What to work on:
Where the listing below reaches the line containing "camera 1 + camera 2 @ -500", start writing out lines exactly, and stop once the line containing "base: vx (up" has been written.

--- Data Enclosed Below ---

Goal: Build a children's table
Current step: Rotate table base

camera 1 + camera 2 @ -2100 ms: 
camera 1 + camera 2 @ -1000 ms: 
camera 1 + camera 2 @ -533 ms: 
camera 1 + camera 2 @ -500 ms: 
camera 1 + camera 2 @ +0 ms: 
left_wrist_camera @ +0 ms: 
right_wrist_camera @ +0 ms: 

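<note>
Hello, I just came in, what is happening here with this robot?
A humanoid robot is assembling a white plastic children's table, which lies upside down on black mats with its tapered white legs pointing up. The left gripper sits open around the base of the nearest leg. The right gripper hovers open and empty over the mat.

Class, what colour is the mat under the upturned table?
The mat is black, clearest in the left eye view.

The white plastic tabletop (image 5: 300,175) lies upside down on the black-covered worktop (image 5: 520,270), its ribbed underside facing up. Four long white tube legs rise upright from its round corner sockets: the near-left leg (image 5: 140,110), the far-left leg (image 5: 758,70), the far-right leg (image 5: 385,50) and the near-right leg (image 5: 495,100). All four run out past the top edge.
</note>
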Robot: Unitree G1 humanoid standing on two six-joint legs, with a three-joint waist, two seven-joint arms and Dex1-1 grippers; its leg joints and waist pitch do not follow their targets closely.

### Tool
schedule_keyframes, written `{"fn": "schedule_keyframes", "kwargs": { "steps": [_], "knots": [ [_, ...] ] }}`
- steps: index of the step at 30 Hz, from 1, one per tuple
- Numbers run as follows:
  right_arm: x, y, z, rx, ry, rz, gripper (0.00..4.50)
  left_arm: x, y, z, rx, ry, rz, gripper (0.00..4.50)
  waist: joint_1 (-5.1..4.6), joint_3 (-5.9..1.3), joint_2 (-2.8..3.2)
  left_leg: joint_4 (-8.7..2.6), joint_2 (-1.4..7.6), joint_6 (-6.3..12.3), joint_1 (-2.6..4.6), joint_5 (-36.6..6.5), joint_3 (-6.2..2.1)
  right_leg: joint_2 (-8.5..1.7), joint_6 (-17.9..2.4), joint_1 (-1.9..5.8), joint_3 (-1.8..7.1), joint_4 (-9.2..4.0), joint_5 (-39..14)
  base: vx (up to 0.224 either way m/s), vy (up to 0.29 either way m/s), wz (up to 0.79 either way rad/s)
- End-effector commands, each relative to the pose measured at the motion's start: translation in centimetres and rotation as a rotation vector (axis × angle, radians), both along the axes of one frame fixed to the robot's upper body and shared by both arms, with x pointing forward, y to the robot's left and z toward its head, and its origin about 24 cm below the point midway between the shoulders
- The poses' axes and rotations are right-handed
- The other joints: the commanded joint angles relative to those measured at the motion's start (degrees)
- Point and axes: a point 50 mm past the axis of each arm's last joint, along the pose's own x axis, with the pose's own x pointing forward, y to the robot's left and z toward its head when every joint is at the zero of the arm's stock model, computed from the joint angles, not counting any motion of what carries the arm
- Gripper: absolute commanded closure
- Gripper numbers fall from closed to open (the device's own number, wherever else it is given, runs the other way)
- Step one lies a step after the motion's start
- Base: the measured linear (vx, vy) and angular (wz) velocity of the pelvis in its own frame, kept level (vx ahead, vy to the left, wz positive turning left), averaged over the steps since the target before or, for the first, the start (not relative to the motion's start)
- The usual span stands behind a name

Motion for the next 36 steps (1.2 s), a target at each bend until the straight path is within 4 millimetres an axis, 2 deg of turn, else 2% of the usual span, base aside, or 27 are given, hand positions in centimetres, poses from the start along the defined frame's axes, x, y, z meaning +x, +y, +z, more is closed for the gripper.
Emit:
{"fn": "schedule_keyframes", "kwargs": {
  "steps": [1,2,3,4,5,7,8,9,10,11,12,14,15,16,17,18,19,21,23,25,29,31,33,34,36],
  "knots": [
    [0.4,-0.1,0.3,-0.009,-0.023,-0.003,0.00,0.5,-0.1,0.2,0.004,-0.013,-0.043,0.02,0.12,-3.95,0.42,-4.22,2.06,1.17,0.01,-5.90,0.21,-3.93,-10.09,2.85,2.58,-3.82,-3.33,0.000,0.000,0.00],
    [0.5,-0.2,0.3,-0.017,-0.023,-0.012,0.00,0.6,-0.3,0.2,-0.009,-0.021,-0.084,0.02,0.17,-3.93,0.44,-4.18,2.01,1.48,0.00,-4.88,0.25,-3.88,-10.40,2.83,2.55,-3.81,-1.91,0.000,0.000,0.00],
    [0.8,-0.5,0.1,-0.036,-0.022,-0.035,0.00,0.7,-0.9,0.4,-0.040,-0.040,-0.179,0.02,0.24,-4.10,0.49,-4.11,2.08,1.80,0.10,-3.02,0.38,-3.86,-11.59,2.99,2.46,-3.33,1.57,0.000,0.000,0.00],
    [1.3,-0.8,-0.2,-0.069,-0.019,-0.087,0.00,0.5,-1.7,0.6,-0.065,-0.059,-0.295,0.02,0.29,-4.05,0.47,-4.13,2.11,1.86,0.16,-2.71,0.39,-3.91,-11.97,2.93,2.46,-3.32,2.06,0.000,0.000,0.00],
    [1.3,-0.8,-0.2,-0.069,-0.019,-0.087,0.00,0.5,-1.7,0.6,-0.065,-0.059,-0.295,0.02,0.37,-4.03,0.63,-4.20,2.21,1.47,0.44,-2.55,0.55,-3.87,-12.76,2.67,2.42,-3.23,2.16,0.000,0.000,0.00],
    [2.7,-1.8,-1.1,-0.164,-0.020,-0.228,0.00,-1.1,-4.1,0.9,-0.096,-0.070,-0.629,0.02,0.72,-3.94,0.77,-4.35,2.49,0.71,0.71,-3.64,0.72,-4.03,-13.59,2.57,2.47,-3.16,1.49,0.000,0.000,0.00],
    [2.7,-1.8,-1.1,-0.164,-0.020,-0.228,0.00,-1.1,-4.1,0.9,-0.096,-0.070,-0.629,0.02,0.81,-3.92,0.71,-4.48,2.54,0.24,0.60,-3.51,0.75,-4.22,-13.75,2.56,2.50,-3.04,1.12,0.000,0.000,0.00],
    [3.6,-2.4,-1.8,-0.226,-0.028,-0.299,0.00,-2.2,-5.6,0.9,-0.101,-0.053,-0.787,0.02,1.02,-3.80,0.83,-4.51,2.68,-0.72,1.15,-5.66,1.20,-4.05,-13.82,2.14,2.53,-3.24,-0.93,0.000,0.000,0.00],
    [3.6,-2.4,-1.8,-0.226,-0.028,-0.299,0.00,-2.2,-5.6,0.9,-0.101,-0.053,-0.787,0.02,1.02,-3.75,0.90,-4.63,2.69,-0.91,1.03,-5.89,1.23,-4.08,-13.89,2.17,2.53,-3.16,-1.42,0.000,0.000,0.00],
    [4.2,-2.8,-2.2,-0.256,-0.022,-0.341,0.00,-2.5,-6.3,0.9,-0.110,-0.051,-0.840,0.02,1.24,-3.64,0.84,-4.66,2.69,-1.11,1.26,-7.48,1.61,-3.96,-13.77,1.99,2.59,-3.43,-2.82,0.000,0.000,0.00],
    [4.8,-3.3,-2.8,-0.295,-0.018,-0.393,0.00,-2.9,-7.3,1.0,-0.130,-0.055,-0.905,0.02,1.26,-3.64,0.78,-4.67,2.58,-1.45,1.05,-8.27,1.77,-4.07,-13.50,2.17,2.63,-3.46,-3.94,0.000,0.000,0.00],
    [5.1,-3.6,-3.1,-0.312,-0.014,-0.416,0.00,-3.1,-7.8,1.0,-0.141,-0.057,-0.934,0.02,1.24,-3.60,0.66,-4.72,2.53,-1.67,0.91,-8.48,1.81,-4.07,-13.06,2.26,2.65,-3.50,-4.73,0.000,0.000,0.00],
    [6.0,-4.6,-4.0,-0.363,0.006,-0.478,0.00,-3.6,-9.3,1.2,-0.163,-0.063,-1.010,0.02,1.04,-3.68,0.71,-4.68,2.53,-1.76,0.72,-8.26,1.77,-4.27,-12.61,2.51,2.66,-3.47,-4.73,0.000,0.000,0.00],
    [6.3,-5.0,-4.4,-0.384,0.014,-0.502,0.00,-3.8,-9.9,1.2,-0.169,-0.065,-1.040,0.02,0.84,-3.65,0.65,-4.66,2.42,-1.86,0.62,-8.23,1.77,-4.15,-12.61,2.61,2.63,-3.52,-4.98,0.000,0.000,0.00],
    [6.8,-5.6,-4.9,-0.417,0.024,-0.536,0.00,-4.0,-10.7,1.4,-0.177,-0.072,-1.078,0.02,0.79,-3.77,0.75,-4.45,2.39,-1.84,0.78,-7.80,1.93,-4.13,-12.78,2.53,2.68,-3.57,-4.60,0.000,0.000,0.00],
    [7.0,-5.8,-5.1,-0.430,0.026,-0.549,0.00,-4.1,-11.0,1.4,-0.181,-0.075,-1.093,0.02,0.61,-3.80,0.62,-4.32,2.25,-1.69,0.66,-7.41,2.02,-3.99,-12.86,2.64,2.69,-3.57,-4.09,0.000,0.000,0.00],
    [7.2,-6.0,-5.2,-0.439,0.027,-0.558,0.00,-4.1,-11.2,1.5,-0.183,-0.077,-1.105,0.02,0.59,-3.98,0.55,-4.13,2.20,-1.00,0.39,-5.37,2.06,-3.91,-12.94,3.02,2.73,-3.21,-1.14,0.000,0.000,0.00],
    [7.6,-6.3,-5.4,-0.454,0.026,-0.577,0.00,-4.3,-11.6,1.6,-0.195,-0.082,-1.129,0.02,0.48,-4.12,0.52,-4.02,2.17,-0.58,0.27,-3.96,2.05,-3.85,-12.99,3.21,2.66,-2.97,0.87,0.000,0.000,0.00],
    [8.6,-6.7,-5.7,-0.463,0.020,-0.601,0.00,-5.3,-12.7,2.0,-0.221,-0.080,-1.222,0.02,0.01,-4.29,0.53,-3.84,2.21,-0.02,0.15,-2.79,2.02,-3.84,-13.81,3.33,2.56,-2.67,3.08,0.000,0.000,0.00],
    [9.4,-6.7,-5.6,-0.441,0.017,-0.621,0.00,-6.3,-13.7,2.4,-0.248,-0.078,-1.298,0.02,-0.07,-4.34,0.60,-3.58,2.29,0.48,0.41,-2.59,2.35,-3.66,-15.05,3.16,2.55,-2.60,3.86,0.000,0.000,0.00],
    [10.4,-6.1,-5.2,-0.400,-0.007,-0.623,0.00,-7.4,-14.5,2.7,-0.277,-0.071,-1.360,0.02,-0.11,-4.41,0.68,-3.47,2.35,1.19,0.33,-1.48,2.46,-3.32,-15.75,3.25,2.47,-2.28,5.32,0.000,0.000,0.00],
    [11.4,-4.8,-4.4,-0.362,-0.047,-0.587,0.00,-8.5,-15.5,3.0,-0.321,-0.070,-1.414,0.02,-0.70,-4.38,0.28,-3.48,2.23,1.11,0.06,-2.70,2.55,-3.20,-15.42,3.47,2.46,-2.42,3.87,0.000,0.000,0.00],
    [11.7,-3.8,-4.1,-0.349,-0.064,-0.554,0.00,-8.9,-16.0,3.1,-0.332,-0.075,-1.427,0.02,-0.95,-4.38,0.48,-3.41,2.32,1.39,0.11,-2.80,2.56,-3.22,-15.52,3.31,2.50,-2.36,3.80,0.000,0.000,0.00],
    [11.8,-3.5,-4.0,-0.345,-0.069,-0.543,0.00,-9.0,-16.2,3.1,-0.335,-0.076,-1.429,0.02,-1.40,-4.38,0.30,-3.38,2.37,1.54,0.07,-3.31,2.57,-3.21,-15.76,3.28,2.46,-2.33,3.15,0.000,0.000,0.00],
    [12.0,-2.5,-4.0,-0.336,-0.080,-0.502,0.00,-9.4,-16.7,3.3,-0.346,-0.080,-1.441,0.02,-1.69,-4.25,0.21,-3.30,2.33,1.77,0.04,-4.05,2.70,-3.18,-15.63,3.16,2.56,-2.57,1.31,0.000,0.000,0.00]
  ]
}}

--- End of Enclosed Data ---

Task output:
camera 1 + camera 2 @ -500 ms: 
camera 1 + camera 2 @ +0 ms: 
left_wrist_camera @ +0 ms: 
right_wrist_camera @ +0 ms: 

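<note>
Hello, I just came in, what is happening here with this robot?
A humanoid robot is assembling a white plastic children's table, which lies upside down on black mats with its tapered white legs pointing up. The left gripper sits open around the base of the nearest leg. The right gripper hovers open and empty over the mat.

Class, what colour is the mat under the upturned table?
The mat is black, clearest in the left eye view.

The white plastic tabletop (image 5: 300,175) lies upside down on the black-covered worktop (image 5: 520,270), its ribbed underside facing up. Four long white tube legs rise upright from its round corner sockets: the near-left leg (image 5: 140,110), the far-left leg (image 5: 758,70), the far-right leg (image 5: 385,50) and the near-right leg (image 5: 495,100). All four run out past the top edge.
</note>
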Robot: Unitree G1 humanoid standing on two six-joint legs, with a three-joint waist, two seven-joint arms and Dex1-1 grippers; its leg joints and waist pitch do not follow their targets closely.

### Tool
schedule_keyframes, written `{"fn": "schedule_keyframes", "kwargs": { "steps": [_], "knots": [ [_, ...] ] }}`
- steps: index of the step at 30 Hz, from 1, one per tuple
- Numbers run as follows:
  right_arm: x, y, z, rx, ry, rz, gripper (0.00..4.50)
  left_arm: x, y, z, rx, ry, rz, gripper (0.00..4.50)
  waist: joint_1 (-5.1..4.6), joint_3 (-5.9..1.3), joint_2 (-2.8..3.2)
  left_leg: joint_4 (-8.7..2.6), joint_2 (-1.4..7.6), joint_6 (-6.3..12.3), joint_1 (-2.6..4.6), joint_5 (-36.6..6.5), joint_3 (-6.2..2.1)
  right_leg: joint_2 (-8.5..1.7), joint_6 (-17.9..2.4), joint_1 (-1.9..5.8), joint_3 (-1.8..7.1), joint_4 (-9.2..4.0), joint_5 (-39..14)
  base: vx (up to 0.224 either way m/s), vy (up to 0.29 either way m/s), wz (up to 0.79 either way rad/s)

The answer has been fully stated.